- ASSIGNED TASK
For the data that follows, print the line with "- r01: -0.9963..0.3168", the line with "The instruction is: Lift", and all lines between them, exactly as they stand. Omit pictures and add nothing.

- PROVIDED DATA
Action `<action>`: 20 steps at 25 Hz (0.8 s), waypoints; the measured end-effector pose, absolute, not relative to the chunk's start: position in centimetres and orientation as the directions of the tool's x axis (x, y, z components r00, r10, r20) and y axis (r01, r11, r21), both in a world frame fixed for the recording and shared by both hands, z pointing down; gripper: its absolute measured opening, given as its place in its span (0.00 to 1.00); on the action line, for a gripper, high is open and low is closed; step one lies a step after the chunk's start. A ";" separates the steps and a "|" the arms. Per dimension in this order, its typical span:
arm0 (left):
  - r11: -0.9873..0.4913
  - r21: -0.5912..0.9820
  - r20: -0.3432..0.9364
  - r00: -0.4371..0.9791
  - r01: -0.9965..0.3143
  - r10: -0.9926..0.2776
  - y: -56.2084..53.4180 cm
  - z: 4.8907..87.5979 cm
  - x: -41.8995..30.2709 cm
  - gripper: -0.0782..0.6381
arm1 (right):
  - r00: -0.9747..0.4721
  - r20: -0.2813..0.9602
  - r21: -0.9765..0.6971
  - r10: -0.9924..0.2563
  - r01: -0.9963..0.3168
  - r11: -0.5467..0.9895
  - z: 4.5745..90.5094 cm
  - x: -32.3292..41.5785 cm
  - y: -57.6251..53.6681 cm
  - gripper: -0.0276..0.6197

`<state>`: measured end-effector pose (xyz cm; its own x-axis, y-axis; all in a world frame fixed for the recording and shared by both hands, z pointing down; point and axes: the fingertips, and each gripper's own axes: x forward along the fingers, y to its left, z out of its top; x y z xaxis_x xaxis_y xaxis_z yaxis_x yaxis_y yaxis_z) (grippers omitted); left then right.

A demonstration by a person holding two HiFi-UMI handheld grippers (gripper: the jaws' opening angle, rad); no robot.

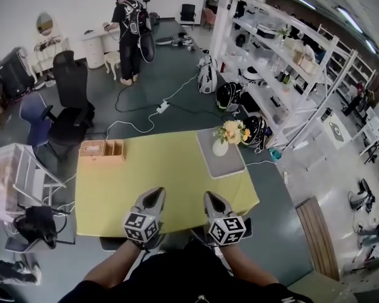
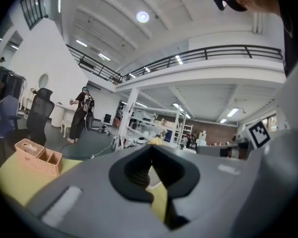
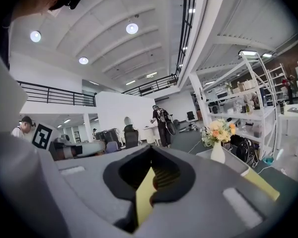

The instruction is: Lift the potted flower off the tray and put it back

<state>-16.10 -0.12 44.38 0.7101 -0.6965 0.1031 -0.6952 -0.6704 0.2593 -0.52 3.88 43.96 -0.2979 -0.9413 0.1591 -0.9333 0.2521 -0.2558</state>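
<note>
The potted flower [image 1: 231, 134], orange and cream blooms in a white vase, stands upright on the grey tray [image 1: 232, 163] at the far right of the yellow table [image 1: 158, 169]. In the right gripper view the flower [image 3: 218, 135] stands ahead to the right, well beyond the jaws. My left gripper [image 1: 155, 198] and right gripper [image 1: 213, 199] hover side by side over the table's near edge, far from the tray. Both are shut with nothing between their jaws. The left gripper [image 2: 151, 148] and the right gripper [image 3: 151, 150] each show their tips meeting.
A wooden compartment box [image 1: 102, 150] sits at the table's far left corner. White shelving [image 1: 284, 62] runs along the right behind the table. A black office chair [image 1: 72, 100] stands at the left, and a person [image 1: 129, 30] stands far back. Cables cross the floor.
</note>
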 end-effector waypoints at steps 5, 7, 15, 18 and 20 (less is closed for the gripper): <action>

- RESPONSE TO THE TASK
  - r01: -0.9963..0.3168
  - r11: -0.5467..0.9895
  - z: 4.5745..90.5094 cm
  - x: -32.3292..41.5785 cm
  - y: -57.6251..53.6681 cm
  - gripper: -0.0276..0.6197

`<state>`: measured end-effector pose (xyz cm; its own x-axis, y-axis; all in a world frame fixed for the recording and shared by both hands, z pointing down; point and axes: the fingertips, and each gripper's own axes: x forward along the fingers, y to its left, z out of its top; x y z xaxis_x xaxis_y xaxis_z yaxis_x yaxis_y yaxis_z) (grippers omitted); left then right.

A demonstration by a person holding two HiFi-UMI handheld grippers (gripper: the jaws' opening angle, rad); no robot.


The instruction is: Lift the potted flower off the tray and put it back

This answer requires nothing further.